Second, one of the many lies on which copyright law is based on (beyond 17 USC 102 utter vagueness) is the disparity between copyright term and patent term. Patent term is basically 20 years from filing. Copyright term is life of the author plus the half-life of proton decay (10^32 years). Why? The sole reason is that copyrighters need lots of time to profit from their works. But then, so do most inventors (except for the big companies). There is no reason why small/independent/teenager inventors cannot get lifetime protection for their works, if the same type of people are getting that protection for their copyrighted works (both of which – artistic works and inventions – are increasingly the 103 obvious and 17 USC non-human output of an AI program and thus not protectable).
The injustice with patent application fees is in the ratios of fees. Take the basic filing fee. A micro-entity pays $70 – reasonable. A small-entity pays $140 – reasonable. Apple Corporation, worth $1 trillion, pays $350. One reason why large corporations can clog PTO pipelines with patent applications.
You could make filing fees for teenagers, micro-entities and small-entities $0 – nothing – but charging large corporations $700 filing fees. Wouldn’t affect them, though to be honest, wouldn’t affect anyone else.
Pro Say
January 16, 2026 11:45 amHow can minors make the statements and representations necessary for applying for, prosecuting, and obtaining patents?

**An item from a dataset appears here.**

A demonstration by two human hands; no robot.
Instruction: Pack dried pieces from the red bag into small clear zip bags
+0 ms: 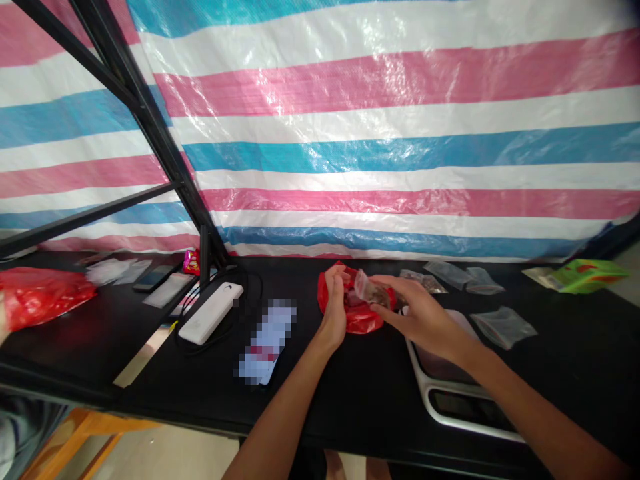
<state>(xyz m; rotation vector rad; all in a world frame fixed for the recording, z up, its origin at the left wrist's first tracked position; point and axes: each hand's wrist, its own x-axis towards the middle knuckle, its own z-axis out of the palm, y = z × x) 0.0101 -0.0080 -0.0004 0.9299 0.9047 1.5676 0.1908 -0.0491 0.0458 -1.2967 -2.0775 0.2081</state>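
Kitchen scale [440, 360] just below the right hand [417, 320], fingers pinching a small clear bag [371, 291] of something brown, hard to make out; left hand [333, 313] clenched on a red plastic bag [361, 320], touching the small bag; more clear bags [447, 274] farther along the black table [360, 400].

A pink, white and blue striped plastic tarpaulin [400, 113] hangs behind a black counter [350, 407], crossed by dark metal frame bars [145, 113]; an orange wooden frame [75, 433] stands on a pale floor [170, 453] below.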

Is it legally acceptable for their parent(s) or legal guardian(s) to sign for them?
John Paul Archuleta
January 16, 2026 06:57 amDefinitely won’t work for Life time science achievements, which takes experience of providing a concept and resolving it to theory that can be commercialized and novel.
CS
January 15, 2026 07:21 pmGifted upfront costs for minors like China’s CNIPA exemptions? Until the US patent system is fixed (PERA at least to clarify eligibility, RESTORE for real injunction teeth, finalizing PTAB reforms to end the invalidation roulette), that gift doesn’t preclude unpredictable support and great legal costs, it invites them. Might as well gift them some cocaine or a ticket to a rigged lottery.